For much of her life, Lyudmila Alexeyeva has been a voice for human rights in Russia. As the activist turns 90, she tells Deutsche Welle about her country’s long road to democracy.

Lyudmila Alexeyeva is an icon of Russian civil society – a survivor of the first generation of Soviet dissidents who emerged in the Thaw of 1960s. Her circle cut their teeth on campaigns in support of writers and intellectuals who had fallen foul of Soviet authorities. Alexeyeva’s activism would see her expelled from the Communist Party and lose her job.

Anxious that human rights abuses were going unreported, Alexeyeva and her colleagues set up their own, underground publication in 1968. Produced on a manual typewriter by a handful of activists, the Chronicle of Current Events nevertheless provided a crucial record of the Soviet state’s treatment of dissenting voices.

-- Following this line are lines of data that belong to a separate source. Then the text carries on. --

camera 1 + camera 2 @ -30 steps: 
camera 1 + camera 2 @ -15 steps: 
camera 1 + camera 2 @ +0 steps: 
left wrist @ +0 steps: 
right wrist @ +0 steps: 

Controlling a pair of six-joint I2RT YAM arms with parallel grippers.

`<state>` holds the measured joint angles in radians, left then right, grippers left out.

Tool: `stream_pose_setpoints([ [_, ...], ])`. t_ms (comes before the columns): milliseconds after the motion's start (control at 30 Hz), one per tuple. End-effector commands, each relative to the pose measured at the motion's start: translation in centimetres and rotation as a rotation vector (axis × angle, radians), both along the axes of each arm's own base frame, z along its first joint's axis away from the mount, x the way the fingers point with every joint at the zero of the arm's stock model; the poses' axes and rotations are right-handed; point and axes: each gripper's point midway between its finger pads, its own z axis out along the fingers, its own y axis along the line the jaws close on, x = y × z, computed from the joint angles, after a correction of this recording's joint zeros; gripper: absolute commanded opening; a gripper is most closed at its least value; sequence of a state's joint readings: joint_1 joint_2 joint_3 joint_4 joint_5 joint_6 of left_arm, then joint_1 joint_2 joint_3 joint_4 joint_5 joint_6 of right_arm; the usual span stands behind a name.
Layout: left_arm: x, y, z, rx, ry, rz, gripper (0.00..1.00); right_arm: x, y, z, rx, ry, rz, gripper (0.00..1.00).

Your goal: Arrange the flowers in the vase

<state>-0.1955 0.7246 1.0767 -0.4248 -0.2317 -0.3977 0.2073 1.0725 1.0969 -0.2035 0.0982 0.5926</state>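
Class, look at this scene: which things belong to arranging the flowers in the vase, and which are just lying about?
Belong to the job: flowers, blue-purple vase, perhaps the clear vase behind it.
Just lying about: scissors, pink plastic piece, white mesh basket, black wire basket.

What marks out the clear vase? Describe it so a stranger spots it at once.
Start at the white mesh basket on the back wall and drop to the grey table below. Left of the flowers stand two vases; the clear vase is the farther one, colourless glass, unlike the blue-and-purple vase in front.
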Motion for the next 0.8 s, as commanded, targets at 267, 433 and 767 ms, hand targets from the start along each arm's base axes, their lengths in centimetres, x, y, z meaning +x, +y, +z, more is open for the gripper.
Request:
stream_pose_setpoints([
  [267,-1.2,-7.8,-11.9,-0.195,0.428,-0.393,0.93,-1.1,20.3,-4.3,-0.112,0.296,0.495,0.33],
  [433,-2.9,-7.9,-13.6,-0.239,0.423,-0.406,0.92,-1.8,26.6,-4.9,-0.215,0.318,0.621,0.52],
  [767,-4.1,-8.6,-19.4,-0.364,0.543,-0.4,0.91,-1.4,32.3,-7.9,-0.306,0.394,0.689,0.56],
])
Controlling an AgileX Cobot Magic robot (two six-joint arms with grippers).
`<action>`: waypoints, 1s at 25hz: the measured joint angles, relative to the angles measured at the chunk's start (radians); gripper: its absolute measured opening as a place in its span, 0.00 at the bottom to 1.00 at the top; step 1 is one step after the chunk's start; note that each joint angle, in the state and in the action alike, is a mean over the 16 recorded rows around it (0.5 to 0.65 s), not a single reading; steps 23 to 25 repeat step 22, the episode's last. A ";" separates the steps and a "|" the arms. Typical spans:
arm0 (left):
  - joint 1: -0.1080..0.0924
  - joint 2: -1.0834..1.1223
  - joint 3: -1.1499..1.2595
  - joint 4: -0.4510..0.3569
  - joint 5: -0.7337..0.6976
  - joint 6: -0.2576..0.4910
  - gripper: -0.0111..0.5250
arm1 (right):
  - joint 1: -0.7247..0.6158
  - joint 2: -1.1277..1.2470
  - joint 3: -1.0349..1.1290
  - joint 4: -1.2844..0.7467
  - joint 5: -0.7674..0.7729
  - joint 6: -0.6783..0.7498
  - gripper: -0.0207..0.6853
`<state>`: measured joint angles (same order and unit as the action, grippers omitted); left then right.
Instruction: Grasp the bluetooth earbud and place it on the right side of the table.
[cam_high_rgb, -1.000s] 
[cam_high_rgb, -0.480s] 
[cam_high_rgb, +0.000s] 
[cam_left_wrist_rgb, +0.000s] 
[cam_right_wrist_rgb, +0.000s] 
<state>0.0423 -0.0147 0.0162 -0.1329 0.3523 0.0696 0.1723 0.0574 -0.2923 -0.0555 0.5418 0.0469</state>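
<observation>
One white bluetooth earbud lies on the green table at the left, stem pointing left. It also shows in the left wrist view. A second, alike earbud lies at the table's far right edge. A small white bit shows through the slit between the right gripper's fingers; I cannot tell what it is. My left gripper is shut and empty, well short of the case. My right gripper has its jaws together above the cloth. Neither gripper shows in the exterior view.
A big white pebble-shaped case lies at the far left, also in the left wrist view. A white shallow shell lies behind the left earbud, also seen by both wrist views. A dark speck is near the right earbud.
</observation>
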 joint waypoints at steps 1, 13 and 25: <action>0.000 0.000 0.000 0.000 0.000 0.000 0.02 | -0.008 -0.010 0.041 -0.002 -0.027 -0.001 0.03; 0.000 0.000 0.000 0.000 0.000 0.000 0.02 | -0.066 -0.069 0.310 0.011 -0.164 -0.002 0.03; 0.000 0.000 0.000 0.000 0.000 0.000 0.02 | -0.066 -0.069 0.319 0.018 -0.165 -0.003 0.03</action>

Repeated questioning by authorities and raids on her home followed, but Alexeyeva was never jailed. However, by the mid-1970s the Soviet authorities’ patience was coming to an end. In 1976 Alexeyeva joined the newly-founded Moscow Helsinki Group, which sought to hold the Soviet government to its international commitments on human rights given as part of the Helsinki Accords. Within a year, Alexeyeva was forced to leave the country for the United States, where she would spend the next decade-and-a-half.

Returning to Russia in 1993, Alexeyeva rebuilt the Moscow Helsinki Group’s campaigning activities across the country.

Already in her 80s, Alexeyeva joined protests on Moscow’s Triumfalnaya Square every 31st day of a month in a nod to the 31st article of the Russian constitution that guarantees freedom of assembly.